This study demonstrated in 7-day old rat pups that 1) aminoglutethimide-induced reductions in corticosterone reveal elevated basal plasma ACTH and ACTH responses to CRH in hypoxic pups and 2) providing glucocorticoid feedback by dexamethasone administration to aminoglutethimide-treated pups resulted in equivalent basal and CRH-stimulated ACTH levelsin normoxic vs. hypoxic pups, despite differential inhibition of anterior pituitary POMC gene expression.

We have previously demonstrated that hypoxia from birth induced an ACTH-independent increase in corticosterone in 7-day old rat pups (Raff et al. 2003a). This appeared to be mediated by sympathetic input to the adrenal cortex (Raff et al. 2004) and might be enhanced by the development of splanchnic innervation of the medulla at this age (Mikhail & Mahran, 1965; Slotkin and Seidler, 1988). We also previously demonstrated a significantly attenuated ACTH response to CRH and ether stress in 7-day old rat pups exposed to hypoxia from birth (Raff et al. 2003b). These differences are not due to differences in corticosteroid-binding globulin and, hence, free corticosterone levels between hypoxic and normoxic pups (Raff et al. 2003a). We confirmed the diminished ACTH response to CRH in hypoxic pups in the present study. We hypothesized that the ACTH-independent increases in corticosterone suppressed ACTH responses to acute stimuli via negative feedback inhibition. The current study supports that hypothesis.
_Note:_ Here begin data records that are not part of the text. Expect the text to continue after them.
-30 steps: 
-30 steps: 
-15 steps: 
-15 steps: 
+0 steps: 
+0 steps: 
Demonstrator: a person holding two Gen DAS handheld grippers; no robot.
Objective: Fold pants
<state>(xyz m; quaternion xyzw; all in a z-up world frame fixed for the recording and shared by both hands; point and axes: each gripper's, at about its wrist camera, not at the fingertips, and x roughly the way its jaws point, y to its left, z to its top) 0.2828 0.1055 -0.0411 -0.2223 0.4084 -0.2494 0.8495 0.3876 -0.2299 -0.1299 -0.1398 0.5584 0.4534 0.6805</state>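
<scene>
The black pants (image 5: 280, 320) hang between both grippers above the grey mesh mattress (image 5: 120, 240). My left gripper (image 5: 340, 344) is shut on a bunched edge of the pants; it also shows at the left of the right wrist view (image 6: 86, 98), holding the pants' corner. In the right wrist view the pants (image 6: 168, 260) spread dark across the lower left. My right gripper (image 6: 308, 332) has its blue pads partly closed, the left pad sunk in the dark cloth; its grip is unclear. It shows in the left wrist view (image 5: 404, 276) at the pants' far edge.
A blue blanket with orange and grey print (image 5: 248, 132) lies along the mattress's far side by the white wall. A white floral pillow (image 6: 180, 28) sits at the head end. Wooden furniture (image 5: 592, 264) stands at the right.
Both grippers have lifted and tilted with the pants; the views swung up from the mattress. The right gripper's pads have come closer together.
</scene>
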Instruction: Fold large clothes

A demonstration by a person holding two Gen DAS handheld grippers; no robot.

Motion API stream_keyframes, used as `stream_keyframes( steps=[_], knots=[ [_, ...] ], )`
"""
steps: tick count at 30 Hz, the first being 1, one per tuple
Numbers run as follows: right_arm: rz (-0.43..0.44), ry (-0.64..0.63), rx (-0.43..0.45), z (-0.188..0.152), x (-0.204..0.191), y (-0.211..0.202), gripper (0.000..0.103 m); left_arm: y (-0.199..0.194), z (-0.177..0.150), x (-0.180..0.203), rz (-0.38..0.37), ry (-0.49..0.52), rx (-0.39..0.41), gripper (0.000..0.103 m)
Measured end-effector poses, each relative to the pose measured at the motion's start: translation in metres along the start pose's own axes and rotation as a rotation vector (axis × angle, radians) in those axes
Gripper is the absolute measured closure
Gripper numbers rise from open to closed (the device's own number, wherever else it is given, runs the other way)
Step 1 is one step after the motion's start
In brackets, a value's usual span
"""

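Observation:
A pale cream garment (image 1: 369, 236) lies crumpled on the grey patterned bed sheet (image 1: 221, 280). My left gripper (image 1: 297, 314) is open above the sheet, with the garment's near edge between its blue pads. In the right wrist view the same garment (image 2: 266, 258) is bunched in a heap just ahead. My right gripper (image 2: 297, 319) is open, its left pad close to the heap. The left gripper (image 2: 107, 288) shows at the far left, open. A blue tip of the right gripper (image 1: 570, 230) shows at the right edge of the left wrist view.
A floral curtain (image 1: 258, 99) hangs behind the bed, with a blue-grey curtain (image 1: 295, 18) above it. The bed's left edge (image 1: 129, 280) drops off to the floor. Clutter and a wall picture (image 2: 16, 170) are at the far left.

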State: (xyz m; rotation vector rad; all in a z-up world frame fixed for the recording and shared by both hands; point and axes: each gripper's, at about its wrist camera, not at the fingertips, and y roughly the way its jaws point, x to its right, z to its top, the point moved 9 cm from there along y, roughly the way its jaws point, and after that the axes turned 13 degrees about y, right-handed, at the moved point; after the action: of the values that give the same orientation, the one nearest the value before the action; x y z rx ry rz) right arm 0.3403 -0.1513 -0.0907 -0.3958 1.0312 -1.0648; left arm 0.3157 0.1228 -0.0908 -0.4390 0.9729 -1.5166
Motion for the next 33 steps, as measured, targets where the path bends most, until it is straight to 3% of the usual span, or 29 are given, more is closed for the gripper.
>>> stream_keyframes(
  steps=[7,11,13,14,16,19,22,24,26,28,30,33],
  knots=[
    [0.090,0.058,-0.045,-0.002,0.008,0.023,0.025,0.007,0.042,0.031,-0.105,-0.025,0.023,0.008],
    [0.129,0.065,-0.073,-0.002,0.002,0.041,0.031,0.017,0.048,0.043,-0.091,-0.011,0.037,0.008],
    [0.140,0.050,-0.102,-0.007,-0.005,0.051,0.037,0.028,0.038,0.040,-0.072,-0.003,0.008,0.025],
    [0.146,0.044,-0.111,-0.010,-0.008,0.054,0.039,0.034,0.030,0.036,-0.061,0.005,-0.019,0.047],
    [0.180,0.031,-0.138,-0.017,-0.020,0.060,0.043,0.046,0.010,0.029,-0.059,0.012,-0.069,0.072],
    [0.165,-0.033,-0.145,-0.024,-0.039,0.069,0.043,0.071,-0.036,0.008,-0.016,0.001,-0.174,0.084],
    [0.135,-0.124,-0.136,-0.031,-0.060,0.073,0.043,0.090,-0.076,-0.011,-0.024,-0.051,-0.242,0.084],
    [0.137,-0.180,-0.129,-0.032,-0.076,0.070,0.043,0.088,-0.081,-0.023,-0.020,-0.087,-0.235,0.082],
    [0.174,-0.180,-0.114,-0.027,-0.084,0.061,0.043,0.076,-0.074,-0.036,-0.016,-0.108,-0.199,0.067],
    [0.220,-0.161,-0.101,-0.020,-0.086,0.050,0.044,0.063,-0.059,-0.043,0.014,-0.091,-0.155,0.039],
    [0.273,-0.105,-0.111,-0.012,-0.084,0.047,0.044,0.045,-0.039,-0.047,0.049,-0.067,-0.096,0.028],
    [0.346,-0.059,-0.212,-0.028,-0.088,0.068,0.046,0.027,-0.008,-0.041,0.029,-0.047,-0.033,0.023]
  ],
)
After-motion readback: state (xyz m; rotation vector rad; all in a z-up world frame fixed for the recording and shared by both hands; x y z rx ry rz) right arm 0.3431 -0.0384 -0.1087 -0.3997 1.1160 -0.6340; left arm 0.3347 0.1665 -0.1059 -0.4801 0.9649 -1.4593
First, the present study clearly showed that chemical adrenalectomy with aminoglutethimide resulted in large increases in basal ACTH in a manner similar to those observed in older rats (Jacobson et al. 1989). The effects of aminoglutethimide are consistent with prior evidence that glucocorticoid negative feedback is operational in neonatal rats and may be a component of the etiology of the stress-hyporesponsive period (Proulx et al. 2001; Schmidt et al. 2005; Walker et al. 1986b). The functionality of glucocorticoid feedback in neonates was further confirmed by dexamethasone administration per se, which inhibited basal corticosterone and CRH-stimulated ACTH release. Moreover, hypoxic pups responded at least as well as normoxic pups to aminoglutethimide-induced decreases in corticosterone, exhibiting increases in basal plasma ACTH, anterior pituitary POMC gene expression, and CRH-induced ACTH secretion that were as great or greater than those in normoxic pups. Since normal corticotroph responses to the removal of glucocorticoid feedback require hypothalamic input (Levin et al. 1988; Walker & Dallman, 1993), these results indicate that the attenuated ACTH responses to the stimuli of CRH or ether stress that we have previously demonstrated in the hypoxic neonatal rat pup are not due to inherent hypothalamic-pituitary hypoactivity. It is also interesting to note that, despite the prior increases in plasma corticosterone, the plasma ACTH rapidly increased after overnight aminoglutethimide, suggesting a rapid recovery from inhibition by chronically elevated glucocorticoids in hypoxic pups.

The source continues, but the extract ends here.